[WORK REQUIRED]
Write the data below out again, exactly as each line reads.

[RECORD EXCERPTS]
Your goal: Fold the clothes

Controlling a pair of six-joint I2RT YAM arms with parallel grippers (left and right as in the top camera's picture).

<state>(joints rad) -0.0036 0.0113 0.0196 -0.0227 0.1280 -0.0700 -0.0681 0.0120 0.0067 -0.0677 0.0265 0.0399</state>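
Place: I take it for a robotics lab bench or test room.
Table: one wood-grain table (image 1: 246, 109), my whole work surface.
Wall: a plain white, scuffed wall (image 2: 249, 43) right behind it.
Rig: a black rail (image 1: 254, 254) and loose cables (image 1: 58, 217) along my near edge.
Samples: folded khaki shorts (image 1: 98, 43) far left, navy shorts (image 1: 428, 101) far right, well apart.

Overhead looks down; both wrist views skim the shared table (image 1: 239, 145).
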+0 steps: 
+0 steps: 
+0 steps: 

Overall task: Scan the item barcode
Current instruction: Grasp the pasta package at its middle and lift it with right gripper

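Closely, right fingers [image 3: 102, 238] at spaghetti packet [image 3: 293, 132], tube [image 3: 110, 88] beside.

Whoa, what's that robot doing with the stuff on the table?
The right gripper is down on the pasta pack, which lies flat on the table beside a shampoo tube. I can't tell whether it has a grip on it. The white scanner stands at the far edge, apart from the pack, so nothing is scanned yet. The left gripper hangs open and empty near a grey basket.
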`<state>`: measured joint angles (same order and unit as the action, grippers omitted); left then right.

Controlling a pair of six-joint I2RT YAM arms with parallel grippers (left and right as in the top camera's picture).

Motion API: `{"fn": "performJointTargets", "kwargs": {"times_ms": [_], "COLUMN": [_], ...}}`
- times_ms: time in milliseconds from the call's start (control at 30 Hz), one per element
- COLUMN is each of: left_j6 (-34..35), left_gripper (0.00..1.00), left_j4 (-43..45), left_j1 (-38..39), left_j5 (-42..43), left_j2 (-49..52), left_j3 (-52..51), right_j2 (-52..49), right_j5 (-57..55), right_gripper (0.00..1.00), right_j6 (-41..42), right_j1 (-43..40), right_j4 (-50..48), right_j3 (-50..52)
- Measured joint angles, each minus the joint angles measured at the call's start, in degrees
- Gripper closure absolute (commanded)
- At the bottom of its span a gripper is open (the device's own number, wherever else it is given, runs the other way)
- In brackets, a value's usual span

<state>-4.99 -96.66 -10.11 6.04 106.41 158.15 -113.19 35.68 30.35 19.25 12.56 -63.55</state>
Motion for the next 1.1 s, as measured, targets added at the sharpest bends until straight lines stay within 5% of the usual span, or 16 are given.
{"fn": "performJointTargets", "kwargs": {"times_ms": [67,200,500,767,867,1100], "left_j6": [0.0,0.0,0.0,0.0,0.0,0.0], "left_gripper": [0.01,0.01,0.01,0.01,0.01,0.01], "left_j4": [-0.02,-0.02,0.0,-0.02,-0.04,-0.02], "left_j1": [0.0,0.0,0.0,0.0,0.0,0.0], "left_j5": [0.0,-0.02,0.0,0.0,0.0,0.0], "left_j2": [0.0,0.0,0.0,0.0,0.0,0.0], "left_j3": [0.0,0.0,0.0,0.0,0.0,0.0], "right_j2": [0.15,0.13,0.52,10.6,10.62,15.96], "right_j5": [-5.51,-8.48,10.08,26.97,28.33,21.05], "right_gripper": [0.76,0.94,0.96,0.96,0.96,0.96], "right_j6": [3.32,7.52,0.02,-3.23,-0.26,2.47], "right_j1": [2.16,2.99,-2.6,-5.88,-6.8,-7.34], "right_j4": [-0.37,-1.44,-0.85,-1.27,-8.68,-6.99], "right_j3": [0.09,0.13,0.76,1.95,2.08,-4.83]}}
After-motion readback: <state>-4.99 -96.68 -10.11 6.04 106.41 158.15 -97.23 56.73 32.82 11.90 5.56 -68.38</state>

[YOUR RESPONSE]
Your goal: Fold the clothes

Controlling a pair of six-joint I2RT YAM arms with parallel grippers (left and right as in the top camera's picture).

<state>(joints rad) -0.0036 0.0113 0.0196 -0.0227 0.1280 -0.0700 -0.0681 0.0120 0.0067 -0.0677 0.0265 0.0399</state>
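Place: I take it for a robotics lab bench or test room.
Table: one wood-grain table (image 1: 246, 109), my whole work surface.
Wall: a plain white, scuffed wall (image 2: 249, 43) right behind it.
Rig: a black rail (image 1: 254, 254) and loose cables (image 1: 58, 217) along my near edge.
Samples: folded khaki shorts (image 1: 98, 43) far left, navy shorts (image 1: 428, 101) far right, well apart.

Overhead looks down; both wrist views skim the shared table (image 1: 239, 145).
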+0 steps: 
+0 steps: 
+0 steps: 

Overall task: Scan the item barcode
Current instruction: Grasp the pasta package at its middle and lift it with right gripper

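Closely, right fingers [image 3: 102, 238] at spaghetti packet [image 3: 293, 132], tube [image 3: 110, 88] beside.

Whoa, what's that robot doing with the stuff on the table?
The right gripper is down on the pasta pack, which lies flat on the table beside a shampoo tube. I can't tell whether it has a grip on it. The white scanner stands at the far edge, apart from the pack, so nothing is scanned yet. The left gripper hangs open and empty near a grey basket.
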`<state>`: measured joint angles (same order and unit as the action, grippers omitted); left then right.

Controlling a pair of six-joint I2RT YAM arms with parallel grippers (left and right as in the top camera's picture).

Motion API: `{"fn": "performJointTargets", "kwargs": {"times_ms": [_], "COLUMN": [_], ...}}`
- times_ms: time in milliseconds from the call's start (control at 30 Hz), one per element
- COLUMN is each of: left_j6 (-34..35), left_gripper (0.00..1.00), left_j4 (-43..45), left_j1 (-38..39), left_j5 (-42..43), left_j2 (-49..52), left_j3 (-52..51), right_j2 (-52..49), right_j5 (-57..55), right_gripper (0.00..1.00), right_j6 (-41..42), right_j1 (-43..40), right_j4 (-50..48), right_j3 (-50..52)
- Measured joint angles, each minus the joint angles measured at the call's start, in degrees
- Gripper closure absolute (commanded)
- At the bottom of its span a gripper is open (the device's own number, wherever else it is given, runs the other way)
- In brackets, a value's usual span

<state>-4.99 -96.66 -10.11 6.04 106.41 158.15 -113.19 35.68 30.35 19.25 12.56 -63.55</state>
Motion for the next 1.1 s, as measured, targets added at the sharpest bends until straight lines stay within 5% of the usual span, or 16 are given.
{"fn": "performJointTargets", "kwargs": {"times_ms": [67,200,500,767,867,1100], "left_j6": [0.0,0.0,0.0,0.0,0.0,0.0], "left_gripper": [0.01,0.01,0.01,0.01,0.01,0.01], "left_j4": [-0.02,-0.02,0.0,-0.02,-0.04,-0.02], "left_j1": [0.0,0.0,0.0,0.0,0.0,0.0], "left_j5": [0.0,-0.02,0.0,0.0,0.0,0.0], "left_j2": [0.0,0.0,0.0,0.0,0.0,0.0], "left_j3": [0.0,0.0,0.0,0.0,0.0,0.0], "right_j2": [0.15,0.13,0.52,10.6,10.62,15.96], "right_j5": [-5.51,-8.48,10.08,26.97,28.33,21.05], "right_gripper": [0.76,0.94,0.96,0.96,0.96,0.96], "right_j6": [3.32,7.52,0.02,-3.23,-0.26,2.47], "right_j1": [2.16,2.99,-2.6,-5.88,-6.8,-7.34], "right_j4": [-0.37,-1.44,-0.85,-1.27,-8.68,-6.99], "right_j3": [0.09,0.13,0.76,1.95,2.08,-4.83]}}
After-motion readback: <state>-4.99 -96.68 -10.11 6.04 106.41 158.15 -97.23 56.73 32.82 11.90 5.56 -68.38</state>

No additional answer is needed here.